WHAT IS NEEDED >> Find the word "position" in the data below and copy each line that holds it.

[Data extracted from a collection]
* * *

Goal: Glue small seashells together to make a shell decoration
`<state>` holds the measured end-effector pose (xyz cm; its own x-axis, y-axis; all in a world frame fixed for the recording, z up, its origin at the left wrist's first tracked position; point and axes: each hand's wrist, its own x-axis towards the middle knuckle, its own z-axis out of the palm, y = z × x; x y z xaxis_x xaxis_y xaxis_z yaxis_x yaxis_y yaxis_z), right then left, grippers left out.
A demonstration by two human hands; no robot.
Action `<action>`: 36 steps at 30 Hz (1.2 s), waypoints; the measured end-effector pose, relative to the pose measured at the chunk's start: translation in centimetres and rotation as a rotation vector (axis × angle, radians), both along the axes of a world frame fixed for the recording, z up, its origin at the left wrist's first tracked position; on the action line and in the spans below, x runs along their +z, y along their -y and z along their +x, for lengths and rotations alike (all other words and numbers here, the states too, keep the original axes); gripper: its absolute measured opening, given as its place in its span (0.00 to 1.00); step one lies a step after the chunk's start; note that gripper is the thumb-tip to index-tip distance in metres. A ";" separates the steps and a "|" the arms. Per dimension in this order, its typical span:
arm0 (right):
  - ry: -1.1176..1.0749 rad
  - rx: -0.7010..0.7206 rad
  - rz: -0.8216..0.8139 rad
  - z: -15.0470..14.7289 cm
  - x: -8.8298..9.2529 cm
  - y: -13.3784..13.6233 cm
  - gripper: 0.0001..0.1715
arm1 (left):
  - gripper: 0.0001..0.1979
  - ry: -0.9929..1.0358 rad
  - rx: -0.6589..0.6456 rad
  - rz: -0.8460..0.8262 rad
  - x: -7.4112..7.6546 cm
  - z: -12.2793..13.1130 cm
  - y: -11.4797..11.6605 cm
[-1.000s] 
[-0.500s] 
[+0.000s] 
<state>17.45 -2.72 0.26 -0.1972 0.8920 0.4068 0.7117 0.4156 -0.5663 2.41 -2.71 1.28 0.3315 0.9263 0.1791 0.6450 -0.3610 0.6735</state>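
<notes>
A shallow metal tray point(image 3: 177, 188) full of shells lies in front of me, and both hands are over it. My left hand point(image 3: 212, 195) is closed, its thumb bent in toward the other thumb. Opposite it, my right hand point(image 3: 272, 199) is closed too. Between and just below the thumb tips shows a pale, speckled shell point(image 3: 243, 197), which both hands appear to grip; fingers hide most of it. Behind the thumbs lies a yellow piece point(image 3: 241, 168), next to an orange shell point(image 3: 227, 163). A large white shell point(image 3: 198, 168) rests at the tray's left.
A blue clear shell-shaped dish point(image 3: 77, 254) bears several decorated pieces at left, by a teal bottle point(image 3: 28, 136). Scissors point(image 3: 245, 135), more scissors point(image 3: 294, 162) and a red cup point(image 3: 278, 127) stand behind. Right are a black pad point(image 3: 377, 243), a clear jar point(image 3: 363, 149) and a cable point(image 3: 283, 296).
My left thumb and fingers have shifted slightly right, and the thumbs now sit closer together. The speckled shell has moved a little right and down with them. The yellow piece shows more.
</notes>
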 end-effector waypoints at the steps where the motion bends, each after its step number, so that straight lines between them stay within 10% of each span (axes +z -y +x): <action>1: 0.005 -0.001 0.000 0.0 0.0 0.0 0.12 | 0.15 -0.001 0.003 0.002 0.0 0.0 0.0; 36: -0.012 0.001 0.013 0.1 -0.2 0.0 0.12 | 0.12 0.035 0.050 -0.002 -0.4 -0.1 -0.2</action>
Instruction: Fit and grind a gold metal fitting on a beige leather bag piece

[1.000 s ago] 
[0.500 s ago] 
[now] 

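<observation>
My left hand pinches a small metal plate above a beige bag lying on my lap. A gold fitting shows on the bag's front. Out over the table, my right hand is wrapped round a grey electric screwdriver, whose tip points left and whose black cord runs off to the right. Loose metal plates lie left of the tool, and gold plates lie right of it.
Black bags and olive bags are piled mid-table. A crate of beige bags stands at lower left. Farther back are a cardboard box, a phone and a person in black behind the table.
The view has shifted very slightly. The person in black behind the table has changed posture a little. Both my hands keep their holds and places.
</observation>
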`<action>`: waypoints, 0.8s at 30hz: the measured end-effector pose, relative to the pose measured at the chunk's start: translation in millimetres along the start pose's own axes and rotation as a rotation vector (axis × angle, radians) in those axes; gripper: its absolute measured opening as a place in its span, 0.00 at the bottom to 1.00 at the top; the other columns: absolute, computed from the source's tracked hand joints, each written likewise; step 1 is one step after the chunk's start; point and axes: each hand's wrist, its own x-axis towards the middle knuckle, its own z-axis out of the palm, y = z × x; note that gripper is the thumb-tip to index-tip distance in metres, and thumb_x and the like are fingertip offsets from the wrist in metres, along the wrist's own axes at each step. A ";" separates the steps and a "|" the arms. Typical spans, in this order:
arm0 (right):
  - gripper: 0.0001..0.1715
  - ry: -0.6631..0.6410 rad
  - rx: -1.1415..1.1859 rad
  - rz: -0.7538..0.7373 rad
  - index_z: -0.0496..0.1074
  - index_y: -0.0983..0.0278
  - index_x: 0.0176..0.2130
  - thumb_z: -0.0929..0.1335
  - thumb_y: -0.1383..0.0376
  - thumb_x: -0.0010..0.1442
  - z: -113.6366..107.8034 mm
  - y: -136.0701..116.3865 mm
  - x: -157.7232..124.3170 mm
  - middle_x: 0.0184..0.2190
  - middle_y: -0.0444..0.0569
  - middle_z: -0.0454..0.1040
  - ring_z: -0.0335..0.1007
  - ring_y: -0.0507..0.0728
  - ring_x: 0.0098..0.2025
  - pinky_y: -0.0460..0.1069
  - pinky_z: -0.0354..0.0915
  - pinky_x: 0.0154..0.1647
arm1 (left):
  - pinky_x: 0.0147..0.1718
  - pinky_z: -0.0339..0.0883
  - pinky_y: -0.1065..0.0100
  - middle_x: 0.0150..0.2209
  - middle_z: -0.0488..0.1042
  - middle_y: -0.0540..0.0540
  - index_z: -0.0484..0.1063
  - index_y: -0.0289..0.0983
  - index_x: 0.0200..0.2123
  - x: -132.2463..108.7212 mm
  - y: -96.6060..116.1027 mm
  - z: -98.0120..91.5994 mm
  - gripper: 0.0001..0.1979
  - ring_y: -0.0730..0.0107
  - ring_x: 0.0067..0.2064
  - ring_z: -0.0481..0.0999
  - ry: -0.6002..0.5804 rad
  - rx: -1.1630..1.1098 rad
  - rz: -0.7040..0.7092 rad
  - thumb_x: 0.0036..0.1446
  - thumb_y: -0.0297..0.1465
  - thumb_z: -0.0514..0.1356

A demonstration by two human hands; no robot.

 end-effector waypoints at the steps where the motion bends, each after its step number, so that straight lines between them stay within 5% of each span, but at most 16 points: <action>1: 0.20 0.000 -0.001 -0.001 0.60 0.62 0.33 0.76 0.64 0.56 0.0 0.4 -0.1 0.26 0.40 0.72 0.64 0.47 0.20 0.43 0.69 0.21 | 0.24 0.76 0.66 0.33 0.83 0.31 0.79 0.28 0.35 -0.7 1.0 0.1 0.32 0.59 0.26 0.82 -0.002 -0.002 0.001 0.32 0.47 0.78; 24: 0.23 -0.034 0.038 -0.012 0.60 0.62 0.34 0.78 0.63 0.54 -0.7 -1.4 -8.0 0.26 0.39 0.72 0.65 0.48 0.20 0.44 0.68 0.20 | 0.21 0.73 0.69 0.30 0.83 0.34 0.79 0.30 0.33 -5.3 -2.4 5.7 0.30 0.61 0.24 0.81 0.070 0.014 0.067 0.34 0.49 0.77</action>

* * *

PROBLEM SOLUTION >>
`<state>` holds the measured end-effector pose (xyz cm; its own x-axis, y-axis; all in a world frame fixed for the recording, z up, its origin at the left wrist's first tracked position; point and axes: each hand's wrist, its own x-axis towards the middle knuckle, its own z-axis out of the palm, y = z × x; x y z xaxis_x xaxis_y xaxis_z yaxis_x yaxis_y yaxis_z), right then left, grippers left out.
Action `<action>`: 36 steps at 30 Hz (1.2 s), waypoints; the measured end-effector pose, relative to the pose measured at the chunk's start: translation in centimetres and rotation as a rotation vector (axis × angle, radians), both along the axes of a world frame fixed for the recording, z up, its origin at the left wrist's first tracked position; on the action line and in the spans below, x runs along their +z, y along their -y and z along their +x, for lengths and rotations alike (all other words and numbers here, the states too, keep the original axes); gripper: its absolute measured opening, given as its place in its span (0.00 to 1.00); step one lies a step after the chunk's start; note that gripper is the thumb-tip to index-tip distance in metres. A ";" separates the steps and a "|" the arms. Per dimension in this order, its typical span:

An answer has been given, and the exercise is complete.